The Gaelic League proceeded upon the assumption that Irishmen possessed and ought to possess an interest in the language of their own country. It did not argue the point or indulge in academic discussions upon the utility of Gaelic as a medium of communication or upon the psychology of language. Its simple appeal to a natural human feeling found a response wider than could have been evoked by a learned controversy or effected as the fruit of a dialectical victory. But language is only a part of nationality and the attachment of a human being to the language of his country is only a special case of his attachment to the nation. This, though the Gaelic League held aloof from all politics (in the narrow sense of the word), is what gave to the work of the Gaelic League a real political importance. The stimulation of national sentiment in one department gave a stimulus to the same sentiment in other departments, and the new and vigorous national sense which it fostered was bound to lead sooner or later to expression in political action. But even after this political activity began to be manifest, the League confined itself to its original work, and held as much aloof from politics infused by its own spirit as from the forms of political action which held the field when its work began.

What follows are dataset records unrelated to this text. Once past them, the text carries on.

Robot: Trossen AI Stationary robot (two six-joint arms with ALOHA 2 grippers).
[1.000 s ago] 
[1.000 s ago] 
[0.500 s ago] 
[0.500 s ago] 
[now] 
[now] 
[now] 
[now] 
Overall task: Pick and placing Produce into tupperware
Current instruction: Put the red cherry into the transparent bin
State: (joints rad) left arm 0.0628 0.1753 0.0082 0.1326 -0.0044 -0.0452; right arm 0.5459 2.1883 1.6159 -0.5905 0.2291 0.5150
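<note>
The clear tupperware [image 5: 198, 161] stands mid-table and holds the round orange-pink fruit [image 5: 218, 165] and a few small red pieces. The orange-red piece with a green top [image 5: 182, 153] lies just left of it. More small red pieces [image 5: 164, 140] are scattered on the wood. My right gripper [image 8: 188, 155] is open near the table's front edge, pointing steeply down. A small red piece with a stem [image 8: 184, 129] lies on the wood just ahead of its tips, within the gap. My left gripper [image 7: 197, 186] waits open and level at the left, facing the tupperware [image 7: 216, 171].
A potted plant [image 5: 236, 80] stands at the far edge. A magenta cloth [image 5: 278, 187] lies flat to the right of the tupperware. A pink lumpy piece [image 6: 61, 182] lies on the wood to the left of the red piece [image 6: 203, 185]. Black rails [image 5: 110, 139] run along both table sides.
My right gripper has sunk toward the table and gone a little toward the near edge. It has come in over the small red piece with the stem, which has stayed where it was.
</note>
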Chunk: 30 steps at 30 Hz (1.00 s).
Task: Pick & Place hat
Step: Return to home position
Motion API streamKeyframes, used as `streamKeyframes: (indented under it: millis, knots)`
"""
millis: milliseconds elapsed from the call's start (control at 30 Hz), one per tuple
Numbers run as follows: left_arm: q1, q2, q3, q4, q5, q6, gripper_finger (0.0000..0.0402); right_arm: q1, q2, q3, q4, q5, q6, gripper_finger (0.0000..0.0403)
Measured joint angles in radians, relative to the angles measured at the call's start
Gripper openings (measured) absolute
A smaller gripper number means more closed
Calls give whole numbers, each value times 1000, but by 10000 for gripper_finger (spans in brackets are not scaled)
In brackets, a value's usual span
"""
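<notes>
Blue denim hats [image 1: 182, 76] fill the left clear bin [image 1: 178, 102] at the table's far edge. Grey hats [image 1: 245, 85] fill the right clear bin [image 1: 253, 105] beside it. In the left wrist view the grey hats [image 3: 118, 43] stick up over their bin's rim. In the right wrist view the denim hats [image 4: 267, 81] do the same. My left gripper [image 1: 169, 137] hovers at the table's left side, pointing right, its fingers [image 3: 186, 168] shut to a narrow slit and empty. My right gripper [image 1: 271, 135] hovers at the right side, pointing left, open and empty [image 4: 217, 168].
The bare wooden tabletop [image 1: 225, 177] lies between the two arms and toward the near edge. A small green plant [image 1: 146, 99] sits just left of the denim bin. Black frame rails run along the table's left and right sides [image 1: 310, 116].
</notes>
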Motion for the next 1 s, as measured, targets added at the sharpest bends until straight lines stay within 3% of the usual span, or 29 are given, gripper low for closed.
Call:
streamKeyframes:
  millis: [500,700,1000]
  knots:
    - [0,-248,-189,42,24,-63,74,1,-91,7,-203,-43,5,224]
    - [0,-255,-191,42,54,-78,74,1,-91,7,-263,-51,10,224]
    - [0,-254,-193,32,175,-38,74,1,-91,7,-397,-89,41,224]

Sinn Fein is an expression in political theory and action of the claim of Ireland to be a nation, with all the practical consequences which such a claim involves. It differs from previous national movements principally in the policy which it outlines for the attainment of its ultimate end, the independence of Ireland: though it should be understood that nearly every point in the Sinn Fein political programme had been at least suggested by some previous Irish Nationalist thinker. In opposition to the Parliamentary Party it held that for Ireland to send representatives to Westminster was to acknowledge the validity of the Act of Union and virtually to deny the Irish claim to an independent legislature. In contrast with the National movements of ’48 and ’67 it disclaimed the use of physical force for the attainment of its ends. While it held as a matter of abstract political ethics that a nation subjugated against its will by another nation is justified in regaining its independence, if it can do so, by any means at its disposal, including force, yet as a matter of practical Irish politics it renounced the use of force unequivocally. “It is because Ireland is to-day unable to overcome England on the battlefield we preach the Sinn Fein policy,” wrote the principal exponent of the policy in 1906. The remnants of the Fenian Brotherhood had no sympathy with a policy such as this: and though representatives of the “physical force party” were allowed to express their opinions in the Sinn Fein papers, their views were not officially adopted and never became part of the Sinn Fein policy. At least one prominent member of the old Fenian Party saw reason to adopt the Sinn Fein policy in preference to that of armed force. “I would not,” wrote John Devoy from New York in 1911, “incite the unorganized, undisciplined and unarmed people of Ireland to a hopeless military struggle with England.” This renunciation of force was however very different from O’Connell’s famous declaration of his intention not to fight. While Sinn Fern held that the most practical way to establish Irish freedom in the twentieth century was not the way of force it never concealed its opinion that force was a legitimate method of securing national rights. In fact no responsible national leader has ever held any other opinion in any country.